# Work to complete
Take the lines from the beginning of the material through the line containing "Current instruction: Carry" and retype them exactly, leaving the pictures out.

▬▬▬▬▬▬

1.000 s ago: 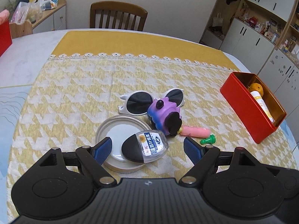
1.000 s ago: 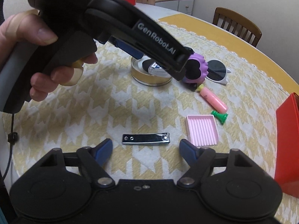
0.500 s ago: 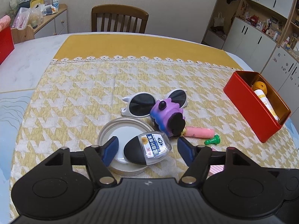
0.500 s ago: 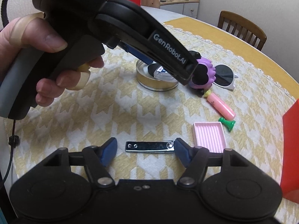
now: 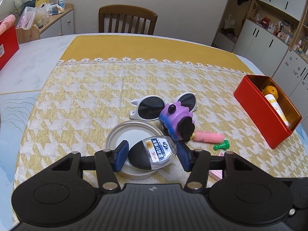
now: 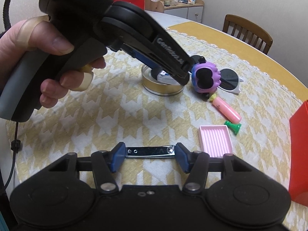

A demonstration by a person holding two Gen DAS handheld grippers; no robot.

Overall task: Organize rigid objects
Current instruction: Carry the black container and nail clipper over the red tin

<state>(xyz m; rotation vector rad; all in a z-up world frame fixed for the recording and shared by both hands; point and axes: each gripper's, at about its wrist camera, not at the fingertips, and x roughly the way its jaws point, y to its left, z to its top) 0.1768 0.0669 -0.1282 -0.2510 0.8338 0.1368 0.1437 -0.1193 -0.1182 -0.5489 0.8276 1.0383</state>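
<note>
A black oval case with a clear labelled wrapper (image 5: 152,154) lies in a round metal tin lid (image 5: 123,132). My left gripper (image 5: 151,155) brackets the case, its blue pads touching or nearly touching both ends. A silver nail clipper (image 6: 150,151) lies flat on the yellow cloth. My right gripper (image 6: 150,154) has closed onto it, both pads touching its two ends. The left gripper also shows in the right wrist view (image 6: 169,73), over the tin (image 6: 163,89).
White sunglasses (image 5: 163,105), a purple toy (image 5: 176,120), a pink tube (image 5: 208,136) and a green pawn (image 5: 222,146) lie beside the tin. A pink ridged tray (image 6: 215,141) lies right of the clipper. A red box (image 5: 263,113) holding items stands at right.
Both grippers have narrowed and moved forward and down. The left pads have come in around the black case; the right pads have closed onto the nail clipper's ends.
</note>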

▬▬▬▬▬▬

# Final answer
1.000 s ago: 
1.000 s ago: 
0.500 s ago: 
0.500 s ago: 
now: 
now: 

A demonstration by a person holding two Gen DAS handheld grippers; no robot.

Overall task: Organize rigid objects
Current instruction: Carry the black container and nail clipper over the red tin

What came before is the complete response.